Bank mergers are occurring faster under the Trump administration, but that might not be the best news.
Mergers are moving quicker because federal regulators have changed some of the policies that deterred deals after the financial crisis, The Wall Street Journal reports.
Critics say that the mergers are not getting their due level of scrutiny and that some mergers could potentially hurt competition and make banks less available to those in rural areas.
Democratic presidential hopeful and Massachusetts Sen. Elizabeth Warren sent a letter to Fed Chairman Jerome Powell last week saying the “anemic scrutiny of applications for mergers and acquisitions raises concerns that [it] may oversee a wave of bank consolidation to the detriment of consumers and the financial system.”
Typically bank mergers are reviewed by both the Federal Reserve and Office of the Comptroller of the Currency. Those reviews can often take a long period of time for mergers that involve stocks. When those reviews take a long period of time, the market can potentially move and make the deal less beneficial for one of the companies, prompting them to back out.

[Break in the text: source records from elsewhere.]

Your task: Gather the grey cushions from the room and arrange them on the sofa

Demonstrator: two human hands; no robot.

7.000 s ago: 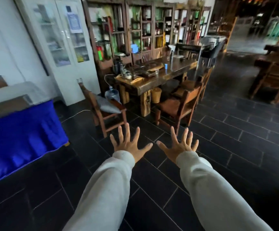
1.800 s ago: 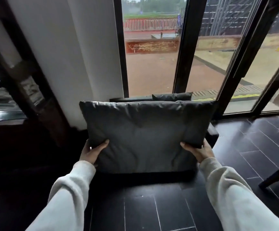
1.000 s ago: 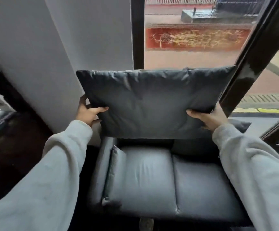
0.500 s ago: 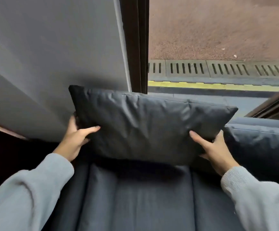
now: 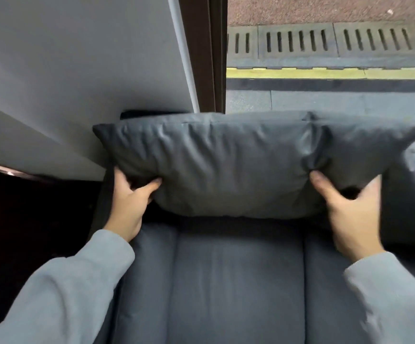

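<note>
Seen from above, a grey cushion (image 5: 228, 167) stands on its long edge at the back edge of the sofa (image 5: 236, 281), its lower edge meeting the seat and its face leaning toward the white wall (image 5: 77, 70) and the dark window frame (image 5: 209, 53) behind. Left hand (image 5: 129, 207): closed on the cushion's lower left corner, thumb pressed into the front face, the remaining fingers hidden behind the fabric. Right hand (image 5: 350, 212): closed on the lower right part, thumb on the front face where the fabric puckers, fingers wrapped under and behind; this hand is motion-blurred. Both pale grey sleeves (image 5: 65, 294) enter from the bottom corners. A second grey cushion (image 5: 410, 194) lies at the right end of the sofa back, just beside the held one; whether the two touch cannot be told. Beyond the glass, a slotted drain grate (image 5: 325, 40) and a yellow strip (image 5: 300, 73) run across the pavement.
</note>
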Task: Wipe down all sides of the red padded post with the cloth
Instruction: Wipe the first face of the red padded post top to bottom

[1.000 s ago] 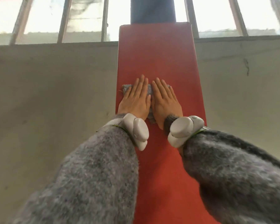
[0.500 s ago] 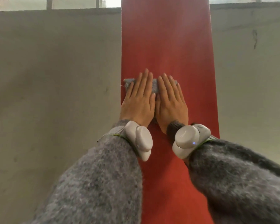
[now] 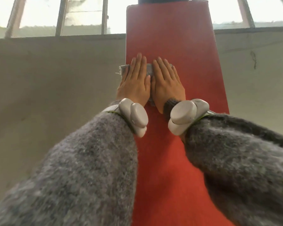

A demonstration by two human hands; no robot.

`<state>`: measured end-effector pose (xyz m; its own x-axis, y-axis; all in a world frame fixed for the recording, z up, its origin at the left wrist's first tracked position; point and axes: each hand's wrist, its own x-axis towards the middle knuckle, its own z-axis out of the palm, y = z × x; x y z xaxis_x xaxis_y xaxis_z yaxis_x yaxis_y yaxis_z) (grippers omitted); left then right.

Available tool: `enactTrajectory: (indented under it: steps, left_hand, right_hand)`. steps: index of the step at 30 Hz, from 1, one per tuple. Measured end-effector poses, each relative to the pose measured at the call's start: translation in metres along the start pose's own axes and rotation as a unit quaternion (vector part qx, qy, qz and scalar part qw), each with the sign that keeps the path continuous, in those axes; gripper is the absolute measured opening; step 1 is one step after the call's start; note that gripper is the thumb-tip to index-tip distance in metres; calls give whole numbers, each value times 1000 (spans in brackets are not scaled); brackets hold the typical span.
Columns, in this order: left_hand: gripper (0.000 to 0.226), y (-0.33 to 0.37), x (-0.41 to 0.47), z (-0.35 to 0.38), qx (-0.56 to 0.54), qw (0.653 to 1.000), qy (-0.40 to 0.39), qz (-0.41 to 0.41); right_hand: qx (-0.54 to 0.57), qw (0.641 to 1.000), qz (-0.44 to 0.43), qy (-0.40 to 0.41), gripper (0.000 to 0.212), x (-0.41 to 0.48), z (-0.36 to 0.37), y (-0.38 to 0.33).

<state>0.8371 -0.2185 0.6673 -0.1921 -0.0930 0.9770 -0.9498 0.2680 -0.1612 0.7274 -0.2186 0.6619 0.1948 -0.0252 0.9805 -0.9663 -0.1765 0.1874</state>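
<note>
While both palms press flat on the cloth [image 3: 123, 70], it sits trapped against the front face of the red padded post [image 3: 170, 35], below the pad's top edge, with its left corner poking past the post's left edge. Left hand [image 3: 135, 82] and right hand [image 3: 167, 84]: fingers straight, side by side, nearly touching, no pinch.

Risks:
- Nothing grips the cloth, so uneven pressure likely lets it bunch, slide out and drop.
- The overhanging corner wipes nothing.
- This stance covers the front face only. The sides and back probably get missed unless the person moves round. The back isn't visible.
</note>
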Motion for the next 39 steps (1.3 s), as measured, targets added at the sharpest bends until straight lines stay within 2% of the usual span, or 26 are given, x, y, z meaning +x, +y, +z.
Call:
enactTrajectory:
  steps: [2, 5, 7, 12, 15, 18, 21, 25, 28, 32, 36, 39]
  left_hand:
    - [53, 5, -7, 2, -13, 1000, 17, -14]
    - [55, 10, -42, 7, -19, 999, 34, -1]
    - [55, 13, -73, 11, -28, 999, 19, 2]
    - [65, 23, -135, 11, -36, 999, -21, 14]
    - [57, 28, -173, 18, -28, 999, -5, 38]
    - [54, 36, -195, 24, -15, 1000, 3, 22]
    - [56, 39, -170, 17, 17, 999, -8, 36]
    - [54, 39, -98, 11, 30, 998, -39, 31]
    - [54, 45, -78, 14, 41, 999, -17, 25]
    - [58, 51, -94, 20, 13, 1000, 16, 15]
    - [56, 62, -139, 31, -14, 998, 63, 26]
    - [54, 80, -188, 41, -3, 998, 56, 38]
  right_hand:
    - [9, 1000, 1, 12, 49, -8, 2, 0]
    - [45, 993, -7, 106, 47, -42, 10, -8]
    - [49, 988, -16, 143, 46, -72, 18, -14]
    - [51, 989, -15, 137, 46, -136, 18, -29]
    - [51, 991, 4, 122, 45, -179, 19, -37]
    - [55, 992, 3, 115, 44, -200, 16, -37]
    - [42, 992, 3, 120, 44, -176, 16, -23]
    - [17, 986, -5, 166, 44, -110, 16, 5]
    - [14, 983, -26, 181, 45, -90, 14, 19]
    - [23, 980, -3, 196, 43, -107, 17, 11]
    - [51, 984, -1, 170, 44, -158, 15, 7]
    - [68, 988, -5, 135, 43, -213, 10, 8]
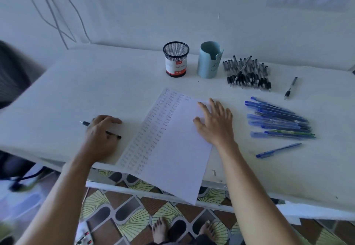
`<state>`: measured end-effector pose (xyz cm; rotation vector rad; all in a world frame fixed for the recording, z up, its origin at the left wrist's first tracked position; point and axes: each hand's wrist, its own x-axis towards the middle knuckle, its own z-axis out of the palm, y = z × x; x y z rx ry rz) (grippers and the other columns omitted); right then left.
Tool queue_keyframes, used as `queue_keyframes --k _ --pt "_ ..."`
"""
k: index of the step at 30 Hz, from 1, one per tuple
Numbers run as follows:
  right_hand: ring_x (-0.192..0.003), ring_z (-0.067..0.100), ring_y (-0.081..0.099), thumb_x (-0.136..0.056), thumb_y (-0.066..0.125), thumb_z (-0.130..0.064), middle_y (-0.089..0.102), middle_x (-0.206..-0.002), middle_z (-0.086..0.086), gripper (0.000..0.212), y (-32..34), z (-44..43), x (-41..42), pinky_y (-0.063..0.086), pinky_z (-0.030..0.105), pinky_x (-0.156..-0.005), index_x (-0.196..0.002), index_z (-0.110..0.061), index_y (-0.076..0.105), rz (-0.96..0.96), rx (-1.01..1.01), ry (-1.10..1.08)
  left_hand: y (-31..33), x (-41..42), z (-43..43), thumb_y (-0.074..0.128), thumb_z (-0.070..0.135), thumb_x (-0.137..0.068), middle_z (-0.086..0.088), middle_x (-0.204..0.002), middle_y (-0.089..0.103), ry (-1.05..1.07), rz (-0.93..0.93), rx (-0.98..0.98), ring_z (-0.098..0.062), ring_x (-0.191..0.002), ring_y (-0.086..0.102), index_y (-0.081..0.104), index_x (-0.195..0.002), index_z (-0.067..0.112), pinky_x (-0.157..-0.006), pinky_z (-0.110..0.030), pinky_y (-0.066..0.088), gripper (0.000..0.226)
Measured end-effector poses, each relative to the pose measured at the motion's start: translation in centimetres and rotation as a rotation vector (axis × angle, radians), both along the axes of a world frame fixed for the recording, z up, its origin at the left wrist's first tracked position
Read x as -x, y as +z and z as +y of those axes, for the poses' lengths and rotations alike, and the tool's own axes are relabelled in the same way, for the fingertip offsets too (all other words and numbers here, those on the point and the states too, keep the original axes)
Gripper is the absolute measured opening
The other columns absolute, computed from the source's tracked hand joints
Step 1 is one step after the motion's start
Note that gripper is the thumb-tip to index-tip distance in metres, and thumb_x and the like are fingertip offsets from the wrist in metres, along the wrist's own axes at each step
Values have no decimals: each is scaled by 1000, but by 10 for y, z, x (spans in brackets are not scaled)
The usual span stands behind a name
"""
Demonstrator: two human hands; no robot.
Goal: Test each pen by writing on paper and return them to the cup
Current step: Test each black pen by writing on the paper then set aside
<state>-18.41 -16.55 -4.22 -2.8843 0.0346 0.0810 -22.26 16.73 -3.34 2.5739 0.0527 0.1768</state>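
Black pen (84, 123) gripped in left hand (101, 129), just left of paper (172, 158). Right hand (213, 123) flat, fingers spread, pinning paper. Several cols of test marks done; mesh cup (175, 60) & blue cup (209, 60) look empty, black pens (247, 74) & blue pens (278, 122) loose on desk (96, 83).

Black wire-mesh metal cup (176, 52), paper label. Pale blue cup (208, 60): smooth matt plastic. White paper sheet (178, 148), matt. Blue translucent plastic pens (278, 122), glossy. White counter (96, 83): matt, finely textured.
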Motion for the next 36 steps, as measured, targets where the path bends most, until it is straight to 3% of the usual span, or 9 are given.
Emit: queue_keyframes --k 11,14,18,21,24,27,30,32,36 --pt "-153 23 6 -89 26 -52 10 -167 3 67 2 1 2 3 49 -121 -155 -37 26 -1 -17 -7 1 -22 -18 59 9 -99 -14 -107 72 -74 -287 39 -33 -96 68 62 -118 8 -82 -42 45 19" --pt "-153 23 6 -96 32 -49 9 -167 4 61 1 0 2 3 49 -122 -155 -36 25 -5 -9 -5 26 -23 -47 42 41 -103 -4 -87 61 -104 -188 232 -9 -71 53 57 -120 17 -67 -32 36 33" --pt "-153 24 6 -96 32 -48 9 -167 4 61 -1 0 2 2 50 -121 -155 -36 25 -19 -17 4 51 -30 -80 29 85 -81 -10 -71 55 -246 -10 441 -20 -68 50 58 -77 13 -64 -32 33 78" --pt "-153 23 4 -99 36 -46 8 -167 4 59 -3 -1 1 1 49 -122 -156 -36 24 -17 -19 10 62 -37 -108 45 65 -78 -2 -57 30 -251 -22 627 -16 -56 26 35 -63 -5 -51 -25 19 71" --pt "-153 23 4 -98 33 -49 7 -167 3 59 -3 -2 2 0 49 -122 -155 -37 23 -13 -17 15 65 -49 -127 42 36 -74 -1 -57 25 -286 -35 804 -15 -60 20 29 -57 9 -56 -32 15 35" --pt "-153 23 3 -92 23 -54 7 -167 3 65 -2 -2 2 0 50 -121 -155 -37 22 -13 -28 20 60 -66 -136 50 43 -85 -5 -65 34 -373 -34 927 -17 -66 28 54 -62 23 -63 -36 22 31" --pt "-154 23 0 -101 27 -51 4 -167 3 58 -4 -3 3 -2 50 -121 -156 -36 20 -15 -21 27 48 -84 -149 59 27 -92 -1 -67 43 -315 -71 937 -21 -63 35 67 -94 10 -61 -33 30 19" --pt "-153 24 0 -102 28 -49 4 -167 4 57 -6 -2 3 -3 50 -121 -156 -35 19 -26 -19 29 42 -95 -158 48 19 -98 3 -71 56 -255 -59 1042 -17 -62 46 70 -102 10 -60 -31 34 24" --pt "-153 27 2 -101 26 -49 6 -167 7 59 -8 -1 3 -1 53 -121 -157 -32 19 -53 3 44 30 -116 -168 21 54 -101 1 -86 66 -199 61 1190 -15 -68 56 69 -104 13 -61 -24 40 63"
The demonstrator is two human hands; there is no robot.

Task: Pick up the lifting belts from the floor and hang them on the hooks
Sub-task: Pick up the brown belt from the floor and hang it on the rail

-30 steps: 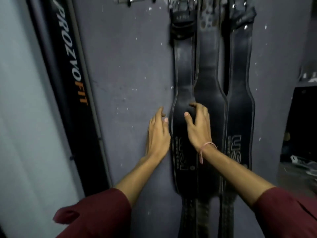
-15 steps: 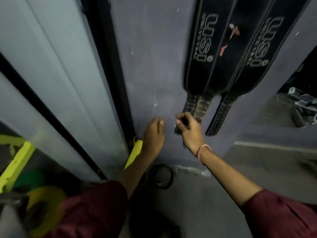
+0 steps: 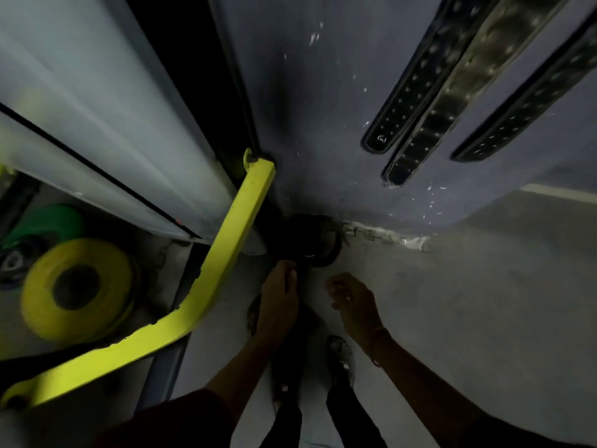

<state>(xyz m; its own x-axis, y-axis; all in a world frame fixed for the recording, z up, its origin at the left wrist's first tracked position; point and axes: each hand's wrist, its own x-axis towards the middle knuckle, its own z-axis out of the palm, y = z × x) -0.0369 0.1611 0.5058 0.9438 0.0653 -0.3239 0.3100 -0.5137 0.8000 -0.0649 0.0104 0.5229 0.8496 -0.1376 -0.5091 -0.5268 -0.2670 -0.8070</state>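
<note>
You dropped both hands from the hung belts (image 3: 416, 95) to the floor (image 3: 484, 302). Your left hand (image 3: 279, 299), fingers straight, touched the coiled belt (image 3: 319, 242) by the wall (image 3: 307, 124). Your right hand (image 3: 353, 302) hovered nearby, loosely curled, empty. Grasping looked next.

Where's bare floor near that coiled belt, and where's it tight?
Free: grey floor right of the right hand, up to the wall base. Bare wall too, between the yellow bar and the hanging belt ends. Tight: the coiled belt sits cornered against the yellow bar, weight plate beyond; shoes fill the floor nearest the person.
</note>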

Last week, BB&T and SunTrust Banks announced plans to merge in a $28.2 billion all-stock deal. If it happens, the merger will be the largest since the financial crisis and will make the combined entity the 6th largest bank in the United States.
Recently, the wait time in both agencies has dropped dramatically. At the beginning of 2018, the Fed was approving mergers in 3.8 months and the OCC 1.9 months, significantly less than the 5.6 months and 2.6 months respectively both took during the same time period in 2017. Both groups attribute streamlined internal steps as the reason for the faster approvals.